Put Money On The Table: 

Although talking money may seem like a sure way to create issues early on in the marriage, it is best to address the importance of finance earlier on.  If you are going to spend the rest of your life together, how can you avoid talking about a huge part of your life just because it might be uncomfortable?
Sit down and share all the good, the bad and the ugly when it comes to your finances. Gather all your credit bills and debt details before sitting down.

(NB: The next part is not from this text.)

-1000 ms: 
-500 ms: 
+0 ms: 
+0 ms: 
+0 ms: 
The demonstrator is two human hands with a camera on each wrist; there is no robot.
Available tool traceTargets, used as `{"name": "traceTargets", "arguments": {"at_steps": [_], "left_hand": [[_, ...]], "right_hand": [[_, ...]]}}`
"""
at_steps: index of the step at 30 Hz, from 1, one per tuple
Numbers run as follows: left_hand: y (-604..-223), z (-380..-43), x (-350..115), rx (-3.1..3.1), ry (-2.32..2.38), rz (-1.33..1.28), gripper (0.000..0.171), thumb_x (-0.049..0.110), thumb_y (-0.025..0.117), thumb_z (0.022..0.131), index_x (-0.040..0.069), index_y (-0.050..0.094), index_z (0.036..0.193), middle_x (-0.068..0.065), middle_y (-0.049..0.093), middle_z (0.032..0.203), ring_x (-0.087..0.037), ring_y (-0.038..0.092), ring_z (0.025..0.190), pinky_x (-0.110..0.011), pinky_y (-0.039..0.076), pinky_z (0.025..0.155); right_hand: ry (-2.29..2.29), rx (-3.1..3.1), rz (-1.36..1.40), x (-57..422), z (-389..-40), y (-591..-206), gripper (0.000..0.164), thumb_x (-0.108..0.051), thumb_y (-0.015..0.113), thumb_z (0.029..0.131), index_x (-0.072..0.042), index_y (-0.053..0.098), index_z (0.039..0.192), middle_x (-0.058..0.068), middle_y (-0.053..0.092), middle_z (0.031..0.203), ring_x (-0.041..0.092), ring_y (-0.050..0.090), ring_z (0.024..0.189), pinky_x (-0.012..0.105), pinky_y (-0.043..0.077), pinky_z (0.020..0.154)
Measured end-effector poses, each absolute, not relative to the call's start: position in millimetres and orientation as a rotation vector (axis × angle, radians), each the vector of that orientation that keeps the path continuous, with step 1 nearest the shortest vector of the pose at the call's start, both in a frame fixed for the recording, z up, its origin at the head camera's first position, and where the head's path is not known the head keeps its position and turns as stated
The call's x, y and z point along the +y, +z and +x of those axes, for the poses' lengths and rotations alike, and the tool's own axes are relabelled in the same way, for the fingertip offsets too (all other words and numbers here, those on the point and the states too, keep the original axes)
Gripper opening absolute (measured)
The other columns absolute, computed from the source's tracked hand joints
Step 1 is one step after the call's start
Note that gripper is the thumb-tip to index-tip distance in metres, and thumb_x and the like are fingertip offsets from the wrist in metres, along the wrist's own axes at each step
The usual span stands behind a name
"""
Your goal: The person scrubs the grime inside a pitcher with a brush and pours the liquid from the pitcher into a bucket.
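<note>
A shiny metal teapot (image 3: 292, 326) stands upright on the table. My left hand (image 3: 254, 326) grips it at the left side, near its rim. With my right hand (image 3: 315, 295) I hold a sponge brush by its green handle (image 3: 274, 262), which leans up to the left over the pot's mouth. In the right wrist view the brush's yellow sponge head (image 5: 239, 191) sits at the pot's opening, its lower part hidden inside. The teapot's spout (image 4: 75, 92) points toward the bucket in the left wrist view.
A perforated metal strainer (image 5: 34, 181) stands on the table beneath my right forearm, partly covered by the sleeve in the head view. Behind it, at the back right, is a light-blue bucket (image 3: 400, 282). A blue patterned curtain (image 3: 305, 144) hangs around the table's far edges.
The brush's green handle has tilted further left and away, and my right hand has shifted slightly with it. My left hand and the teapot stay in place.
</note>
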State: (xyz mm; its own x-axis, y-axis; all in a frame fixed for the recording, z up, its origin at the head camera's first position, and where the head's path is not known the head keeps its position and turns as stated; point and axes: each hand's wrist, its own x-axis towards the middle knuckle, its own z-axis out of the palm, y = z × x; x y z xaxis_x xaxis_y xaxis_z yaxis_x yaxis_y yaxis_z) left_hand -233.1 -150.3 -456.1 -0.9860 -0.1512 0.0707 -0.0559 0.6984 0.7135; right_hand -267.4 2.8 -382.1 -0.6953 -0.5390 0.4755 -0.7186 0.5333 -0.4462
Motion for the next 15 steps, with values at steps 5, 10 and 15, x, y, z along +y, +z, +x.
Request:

The Way The Money Travels:

When you are living by yourself and spending for one, you might not realise what all you are splurging on unknowingly. A great way to figure out all your avoidable expenses are by both of you tracking all your spending for a week before getting married- or at least a mock-up of how you spend when you are fending only for yourself. This list can be looked at critically by both of you in order to figure out each other’s spending habits

Merging Finances:

The next step would be to recognise how much each of you would like to spend ideally per month and who pays for what. The factors to address in this case would how much each of you earns and how much you would want to save. Although many people would like to split the expenses equally, it can also be split at a 60-40 depending on who earns more.

Digging Your Way Out Of Debt:

From educational loans, credit card debts to EMI on appliances, either one or both of you might have entered into matrimony with debts. Figure out if you are going to pay off from individual pay checks or jointly. It is always better to try hard and pay off the debt as soon as you can before having children, or building a house. You might have to tighten your belt a little, but it can ensure financial safety in the long run.

Do the paperwork

Now that you are married, it is better to take care of all your economic paperwork earlier on. Change your beneficiary on bank accounts, insurance policies, even details necessary for Tax returns. It might seem like a boring job, but it’s always better to get these things sorted earlier on so that you don’t run into complications when you are doing something urgently.